28 Feb 2014: News from CPAG
Revised figures show government policies have failed poorest
Child Poverty Action Group says new figures from Statistics New Zealand and Treasury show the impact of the global
financial crisis has been much more severe for poor children than previously believed.
Child poverty figures for 2010, 2011 and 2012 have been significantly revised upwards. The new figures show 25,000 more
children living below the very low 50% (after housing costs) poverty line. CPAG's economics spokesperson, Dr Susan St
John says, "This shows the failure of government policies to protect the poorest children during the recession and
subsequent sluggish economic recovery."
St John says, "CPAG was puzzled in 2010 that the numbers produced by the Ministry of Social Development did not fully
reflect what was reported in the community and what social agencies were saying. It seemed implausible that lower
incomes were not to blame for the increased numbers of people seeking help from food-banks and budgeting agencies."
"Working for Families, which the government claims has protected families through the recession, has done no such thing
for those families most affected.

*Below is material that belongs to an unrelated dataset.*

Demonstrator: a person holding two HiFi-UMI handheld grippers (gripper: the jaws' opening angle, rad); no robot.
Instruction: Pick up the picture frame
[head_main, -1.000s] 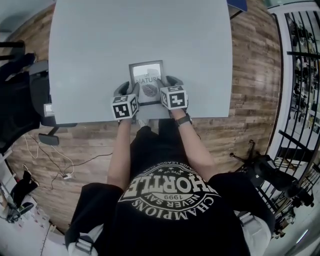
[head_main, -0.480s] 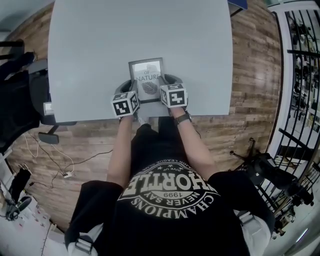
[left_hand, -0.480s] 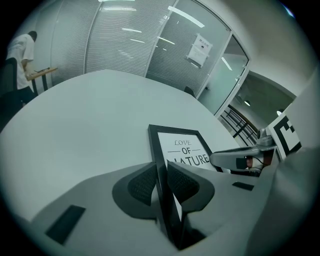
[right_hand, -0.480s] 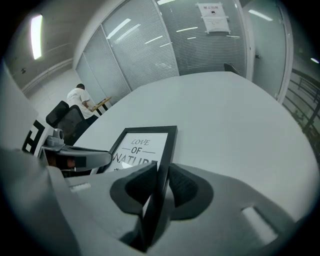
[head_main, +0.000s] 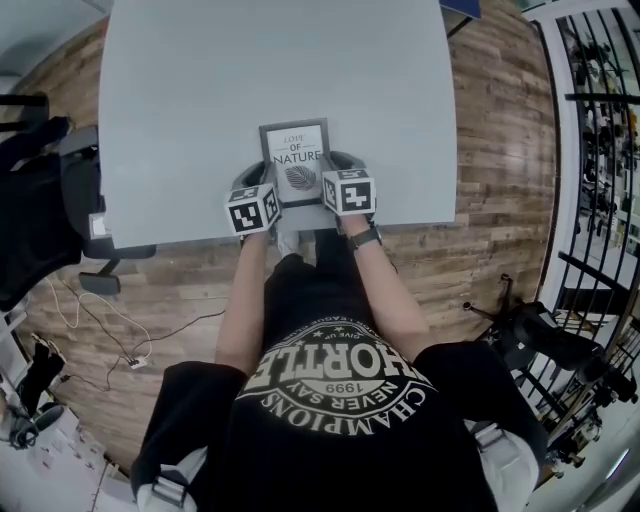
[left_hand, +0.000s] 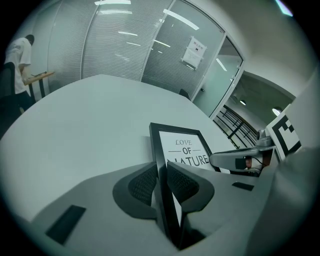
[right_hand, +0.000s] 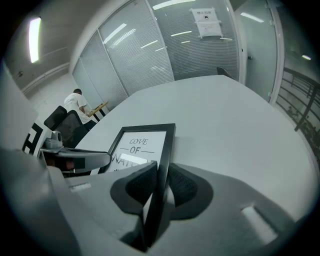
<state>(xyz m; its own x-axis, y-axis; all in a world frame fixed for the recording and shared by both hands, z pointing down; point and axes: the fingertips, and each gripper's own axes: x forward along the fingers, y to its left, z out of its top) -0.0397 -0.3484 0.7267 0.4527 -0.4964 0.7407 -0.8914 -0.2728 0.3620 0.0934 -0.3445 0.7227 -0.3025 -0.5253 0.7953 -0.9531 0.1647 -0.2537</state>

Parents who lost work in the deep and painful recession are likely to have also lost
entitlement to the In Work Tax Credit (at least $60/week) for their children. The revised figures are now corroborating
this effect."
In 2013 the Court of Appeal said that the In Work Tax Credit policy discriminated with harmful effect against 230,000 of
New Zealand's poorest children in families on benefits. While the Court failed to declare this discrimination unlawful,
society needs to confront the harm done to so many children
St John says, "We challenge the government to look again at its own policies that have increased child poverty."